Final 24-bit product is now just FIRST : LAST
Here's an example of running the algorithm on our sample calculation 2501 * 401 = 01243101
1. PRODUCT will be the 24 bits of FIRST : LAST, initially 00000000 octal, or 24 0's in binary
X = 2501 octal, or 010 101 000 001 binary
Y = 0401 octal, or 000 100 000 001 binary
2. 1st time through loop
a. last bit of Y is 1, so add X to FIRST, FIRST = 0000 + 2501 = 2501
PRODUCT = 25010000 octal, or 010 101 000 001 000 000 000 000 binary
b. shift Y right 1 BIT (NOT 1 octal digit, that would actually be shifting by 3!)

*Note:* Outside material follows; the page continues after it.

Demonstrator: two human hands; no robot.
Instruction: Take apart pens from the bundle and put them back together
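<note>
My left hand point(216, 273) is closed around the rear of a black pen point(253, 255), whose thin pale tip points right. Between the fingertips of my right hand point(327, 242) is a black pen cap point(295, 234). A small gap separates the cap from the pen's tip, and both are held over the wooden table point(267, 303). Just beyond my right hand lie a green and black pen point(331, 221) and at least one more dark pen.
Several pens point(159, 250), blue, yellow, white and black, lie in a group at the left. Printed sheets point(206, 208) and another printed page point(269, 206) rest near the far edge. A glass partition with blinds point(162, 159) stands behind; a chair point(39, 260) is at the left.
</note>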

Y = 000 010 000 000 binary, or 0200 octal
c. shift product right 1 BIT
PRODUCT = 001 010 100 000 100 000 000 000 binary, or 12404000 octal
specifically we did this by shifting FIRST right 1 bit, so FIRST now = 1240, but the last
bit of FIRST that we shifted off of the end gets shifted onto the first bit of LAST as
part of also shifting LAST right 1, and that bit was a 1, so LAST now = 4000.
3. 2nd time through loop
a. last bit of Y is 0, so no add
b. shift Y right 1 bit, Y = 0100 octal
c. shift product right 1 bit, PRODUCT = 05202000 octal
4. 3rd loop
a. no add
b. Y = 0040 octal
c. PRODUCT = 02501000 octal
5. 4th loop
a. no add
b. Y = 0020 octal
c. PRODUCT = 01240400 octal
6. 5th loop
a. no add
b. Y = 0010 octal
c. PRODUCT = 00520200 octal
7. 6th loop
a. no add
b. Y = 0004 octal
c. PRODUCT = 00250100 octal
8. 7th loop
a. no add
b. Y = 0002 octal
c. PRODUCT = 00124040 octal
9. 8th loop
a. no add
b. Y = 0001 octal
c. PRODUCT = 00052020 octal
10. 9th loop
a. add X (2501) to FIRST (0005)! FIRST = 2506 octal
PRODUCT = 25062020 octal, 010 101 000 110 010 000 010 000 bin
b. Y = 0000 octal
c. PRODUCT = 12431010 octal, 001 010 100 011 001 000 001 000 bin
11. 10th loop
a. no add
b. Y = 0000 octal
c. PRODUCT = 05214404 octal, 000 101 010 001 100 100 000 100 bin
12. 11th loop
a. no add
b. Y = 0000 octal
c. PRODUCT = 02506202 octal, 000 010 101 000 110 010 000 010 bin
13. 12th loop
a. no add
b. Y = 0000 octal
c. PRODUCT = 01243101 octal
DONE!!!
- Note that Y became 0 several loop iterations before we quit, but we still had to continue all
the way through the 12th to get the final PRODUCT shifted right far enough.